One Song That Inspired Pete Townshend And Jimmy Page To Pursue A Music Career

Though the world sadly loses classic rock icons every year. In recent memory, the deaths of artists like Tom Petty, Gregg Allman, and David Bowie inspired an outpouring of love and adoration from fans, but we are lucky enough to still have others who continue to rock on well into the 21st century despite being old enough to qualify for senior discounts. 

Among these rock stars is Pete Townshend, a founding member of the British band The Who, formed in 1964, according to Official Charts. By 1969, they performed at Woodstock and continued to tour throughout the following decades. They even performed at the closing ceremony for the 2012 Olympic Games, per NPR. As of 2022, the band has had 16 top 10 albums in the United Kingdom (per Official Charts) and 10 top 10 albums in the United States, according to Showbiz Cheatsheet

Another iconic musician still making music is Jimmy Page. Page was a founding member of the British band, Led Zeppelin, which, unlike The Who, stopped performing together in 1980 after their drummer John Bonham died, save for a couple of lackluster shows in the 80s followed by their final reunion with Bonham's son, Jason, on drums in 2007 (via Ultimate Classic Rock). Even still, Led Zeppelin remains well-known, with songs like "Ramble On" and "Whole Lotta Love" forever ingrained in pop culture. As for Page, he continued to work in the music industry after Led Zeppelin's demise (per Classic Rock History). Both Page and Townsend are iconic rock stars, and both have in common the one song that greatly influenced their career paths.

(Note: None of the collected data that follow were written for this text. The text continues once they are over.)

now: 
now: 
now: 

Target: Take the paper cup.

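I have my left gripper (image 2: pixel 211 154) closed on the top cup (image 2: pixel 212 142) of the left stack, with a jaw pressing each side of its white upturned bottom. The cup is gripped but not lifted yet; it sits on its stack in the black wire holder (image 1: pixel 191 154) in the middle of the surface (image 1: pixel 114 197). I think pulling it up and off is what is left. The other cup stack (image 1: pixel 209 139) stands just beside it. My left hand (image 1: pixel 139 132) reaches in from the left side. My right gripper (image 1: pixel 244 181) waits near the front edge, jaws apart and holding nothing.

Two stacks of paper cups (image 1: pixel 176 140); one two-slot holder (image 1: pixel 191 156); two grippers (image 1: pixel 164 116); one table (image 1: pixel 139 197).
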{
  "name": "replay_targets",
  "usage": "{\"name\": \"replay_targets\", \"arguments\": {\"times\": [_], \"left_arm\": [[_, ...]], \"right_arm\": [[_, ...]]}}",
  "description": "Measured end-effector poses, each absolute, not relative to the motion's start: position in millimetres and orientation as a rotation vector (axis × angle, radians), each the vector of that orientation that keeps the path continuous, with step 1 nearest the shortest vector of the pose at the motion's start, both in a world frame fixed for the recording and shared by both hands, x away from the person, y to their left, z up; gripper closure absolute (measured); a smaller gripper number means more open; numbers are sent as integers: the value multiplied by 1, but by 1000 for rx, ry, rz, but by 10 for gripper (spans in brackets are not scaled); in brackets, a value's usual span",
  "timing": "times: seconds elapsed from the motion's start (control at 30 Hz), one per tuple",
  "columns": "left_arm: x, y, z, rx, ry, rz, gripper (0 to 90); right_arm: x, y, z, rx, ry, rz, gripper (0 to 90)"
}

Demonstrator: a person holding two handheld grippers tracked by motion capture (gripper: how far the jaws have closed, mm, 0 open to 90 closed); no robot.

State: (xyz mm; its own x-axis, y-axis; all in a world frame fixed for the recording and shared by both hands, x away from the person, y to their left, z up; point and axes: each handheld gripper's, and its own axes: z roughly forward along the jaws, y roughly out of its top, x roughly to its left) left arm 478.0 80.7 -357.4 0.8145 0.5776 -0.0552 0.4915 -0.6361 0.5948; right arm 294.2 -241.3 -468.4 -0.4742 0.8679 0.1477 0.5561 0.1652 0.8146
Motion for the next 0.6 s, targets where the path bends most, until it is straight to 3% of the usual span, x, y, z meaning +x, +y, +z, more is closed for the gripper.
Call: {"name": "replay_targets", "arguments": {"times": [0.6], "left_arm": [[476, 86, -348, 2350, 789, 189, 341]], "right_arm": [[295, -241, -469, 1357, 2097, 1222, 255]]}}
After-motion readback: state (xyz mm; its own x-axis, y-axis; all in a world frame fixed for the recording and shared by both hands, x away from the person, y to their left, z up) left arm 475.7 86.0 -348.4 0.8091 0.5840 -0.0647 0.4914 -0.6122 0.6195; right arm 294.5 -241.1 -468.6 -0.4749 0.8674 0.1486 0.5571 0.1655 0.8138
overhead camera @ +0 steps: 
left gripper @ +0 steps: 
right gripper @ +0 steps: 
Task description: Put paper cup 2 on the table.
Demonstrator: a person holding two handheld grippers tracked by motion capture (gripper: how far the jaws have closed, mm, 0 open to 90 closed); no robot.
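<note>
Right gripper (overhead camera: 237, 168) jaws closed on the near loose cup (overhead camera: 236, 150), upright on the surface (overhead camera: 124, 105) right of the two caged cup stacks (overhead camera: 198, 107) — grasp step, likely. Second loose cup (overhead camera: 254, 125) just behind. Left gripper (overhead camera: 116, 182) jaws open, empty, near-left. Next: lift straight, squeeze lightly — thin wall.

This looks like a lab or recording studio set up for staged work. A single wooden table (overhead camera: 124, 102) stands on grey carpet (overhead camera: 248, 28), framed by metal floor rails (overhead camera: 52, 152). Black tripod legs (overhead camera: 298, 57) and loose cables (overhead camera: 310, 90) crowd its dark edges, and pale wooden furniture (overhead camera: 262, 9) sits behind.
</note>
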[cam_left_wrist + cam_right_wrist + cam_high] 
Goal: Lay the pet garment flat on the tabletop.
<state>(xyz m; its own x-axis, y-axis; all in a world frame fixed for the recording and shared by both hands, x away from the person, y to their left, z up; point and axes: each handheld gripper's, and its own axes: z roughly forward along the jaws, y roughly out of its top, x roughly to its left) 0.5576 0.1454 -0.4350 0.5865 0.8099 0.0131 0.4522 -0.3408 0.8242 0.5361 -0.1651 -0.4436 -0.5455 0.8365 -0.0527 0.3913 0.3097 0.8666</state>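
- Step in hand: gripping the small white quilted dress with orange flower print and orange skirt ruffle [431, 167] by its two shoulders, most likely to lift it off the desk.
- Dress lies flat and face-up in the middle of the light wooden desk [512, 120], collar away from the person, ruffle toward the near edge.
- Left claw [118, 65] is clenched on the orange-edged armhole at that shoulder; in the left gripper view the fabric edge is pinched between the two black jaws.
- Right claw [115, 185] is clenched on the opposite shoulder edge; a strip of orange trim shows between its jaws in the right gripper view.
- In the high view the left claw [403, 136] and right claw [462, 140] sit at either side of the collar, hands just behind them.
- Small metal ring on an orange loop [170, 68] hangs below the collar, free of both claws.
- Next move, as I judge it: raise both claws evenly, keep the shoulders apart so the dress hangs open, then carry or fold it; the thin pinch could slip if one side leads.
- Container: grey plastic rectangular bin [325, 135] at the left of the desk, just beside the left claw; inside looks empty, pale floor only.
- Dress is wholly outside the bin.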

Link Wray's song Rumble sparked controversy in the 1950s

As lead guitarists in their respective bands, Pete Townshend and Jimmy Page have influenced musicians for decades. However, they both had musical influences of their own before hitting it big in the industry. In fact, a common influence inspired them both to pursue a career in music.

According to Pop History Dig, guitarist Link Wray gained popularity in the 1950s with a unique "fuzzy" sound that he himself invented. At the time, rock music was new and not everyone was enjoying the shift in popular culture. Such controversy surrounded even the biggest names in the emerging rock music scene, such as Elvis Presley who was thought to be spurring increases in "juvenile delinquency," per PBS. But Wray did not sing or dance in a way that perturbed more conservative viewers and listeners. His 1958 song "Rumble" featured no lyrics at all, but radio DJs found it unsettling and worried that it would "incite gang violence" (per Pop History Dig) and — again — juvenile delinquency. Wray still managed to play "Rumble" with his band on "American Bandstand" and the song stayed on the Top 40 for more than two months.

Jimmy Page liked the swagger of Link Wray's guitar playing

When "Rumble" reached the ears of Pete Townshend, despite feeling "uneasy" as radio DJs did upon hearing "Rumble," Townshend was "excited by the guitar sound." In fact, if it weren't for Link Wray, Townshend said he "would have never picked up a guitar" (per Far Out). This proves that music, as with other forms of pop culture, can get consumers out of their comfort zones — which can be a positive thing. Music and films that provoke conversation are often what make lasting impacts on society, as did "Rumble."

For Jimmy Page, Wray's guitar playing had "swagger." In the documentary "It Might Get Loud," Page plays "Rumble" on a turntable and said that the song had a "profound attitude." It was different from the other guitar playing that he had been exploring during his youth (via Showbiz Cheatsheet).

Townshend and Page are both in the Rock & Roll Hall of Fame as members of The Who and Led Zeppelin, respectively. "Rumble" is in the Rock & Roll Hall of Fame as a single, but Wray himself is not. How many rock icons will it take for this to change? Hopefully not many more.